In einem vierstündigen Gespräch zwischen dem ägyptischen Präsidenten Mohammed Mursi und Vertretern des Hohen Richterrates ist es am Montagabend nicht gelungen, die Staatskrise in dem Land zu entschärfen. Der Präsident versicherte der Juristen-Delegation mündlich, seine neuen Vollmachten bezögen sich allein auf sogenannte "souveräne Belange", also die Verfassungsgebende Versammlung, das Oberhaus des Parlamentes sowie die Entlassung des Generalstaatsanwaltes. Alle übrigen Entscheidungen der Exekutive blieben weiterhin der regulären Kontrolle der Gerichte unterstellt. Zu einer offiziellen Präzisierung seiner Dekrete erklärte sich Mursi in dem Treffen nicht bereit.

Die Führung der Muslimbruderschaft sagte am Abend eine für Dienstag geplante Großkundgebung vor der Universität Kairo aus Angst vor gewaltsamen Zusammenstößen ab. Die säkulare Opposition hielt an ihrem Plan fest, sich zum Protest auf dem Tahrir-Platz zu versammeln. Dort hatten bereits am Montag mehrere Tausend Menschen den Sarg eines jungen Aktivisten der Demokratiebewegung 6. April begleitet, der vor sechs Tagen bei den Unruhen angeschossen wurde und dann gestorben war.

Seit Ägyptens Staatschef die Judikative in der vergangenen Woche bis zur Neuwahl eines Parlaments faktisch entmachtet und die Gewaltenteilung aufgehoben hat, sehen sich die Muslimbrüder in zahlreichen Regionen des Landes heftigen Angriffen ausgesetzt. 13 ihrer Parteizentralen wurden in Brand gesteckt.

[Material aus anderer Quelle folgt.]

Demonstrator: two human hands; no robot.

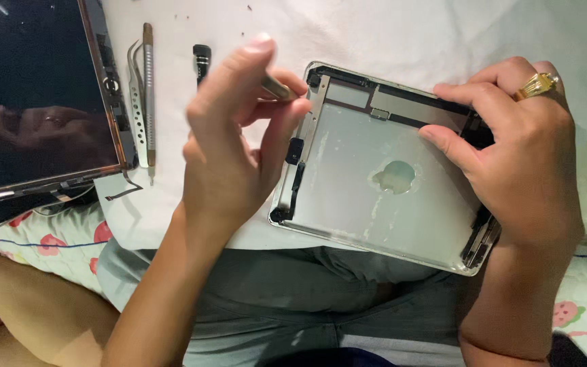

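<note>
**Hands at an emptied tablet shell**

The landmark is the silver tablet back shell (375,183), lying open-side up on a white cloth (388,34) across the person's lap. Its inside is bare metal, with a round pale patch near the middle and dark strips along the top and left edges.

The left hand (229,146) hovers at the shell's upper left corner, fingers curled tight around a thin metal tool (276,87) — thumb and forefinger pinch it, and its tip points toward that corner. The right hand (511,156) rests on the shell's right side, fingers half bent and pressed down on the top right edge; it grips nothing, only steadies the shell. A gold ring (537,85) sits on one finger.

Left of the shell, well apart, lie curved tweezers (137,109) beside a slim metal pry tool (149,95); a short black tool (202,61) lies nearer. Further left sits the detached dark screen panel (35,95) — its glass reflects a hand.
</note>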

Richterrat schlägt Kompromiss vor

Der Hohe Richterrat, die Spitzenvertretung von Ägyptens Richtern , hatte das Vorgehen des Präsidenten zunächst als "einen beispiellosen Angriff auf die Unabhängigkeit der Justiz" kritisiert , dann aber als Kompromiss vorgeschlagen, die Dekrete durch eine Zusatzformel auf sogenannte "souveräne Belange" einzugrenzen. Auf diese Weise wäre Mursis Anliegen, die Verfassungsgebende Versammlung vor einer Auflösung durch das Verfassungsgericht zu schützen, Rechnung getragen. Gleichzeitig wäre die Macht der übrigen Judikative in allen anderen Bereichen wieder hergestellt.

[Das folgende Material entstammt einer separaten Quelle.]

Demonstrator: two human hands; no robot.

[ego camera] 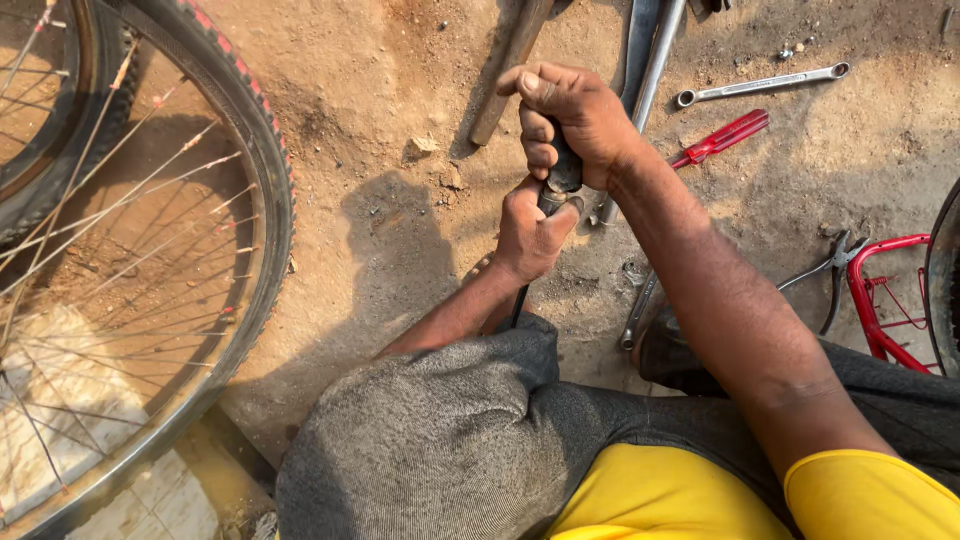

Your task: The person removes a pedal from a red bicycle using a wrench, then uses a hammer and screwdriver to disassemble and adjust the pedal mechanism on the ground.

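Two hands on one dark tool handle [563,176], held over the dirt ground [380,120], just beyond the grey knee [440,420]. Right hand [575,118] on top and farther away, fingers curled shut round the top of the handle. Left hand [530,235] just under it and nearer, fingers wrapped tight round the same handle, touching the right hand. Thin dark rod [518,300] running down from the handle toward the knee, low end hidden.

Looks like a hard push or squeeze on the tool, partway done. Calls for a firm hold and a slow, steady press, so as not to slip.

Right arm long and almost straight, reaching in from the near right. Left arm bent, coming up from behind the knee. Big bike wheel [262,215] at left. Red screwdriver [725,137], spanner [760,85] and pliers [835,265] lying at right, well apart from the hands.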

Mursi unterstrich noch einmal in einer Erklärung, seine Sondervollmachten seien zeitlich begrenzt und er habe nicht die Absicht "die Macht zu konzentrieren, sondern sie auf ein demokratisch gewähltes Parlament zu übertragen". Der Präsident bekundete zudem die Bereitschaft, mit allen politischen Kräften des Landes den Dialog zu suchen, "um einen nationalen Konsens für die Verfassung zu erreichen, die der Grundstein für sämtliche moderne Institutionen Ägyptens sein wird".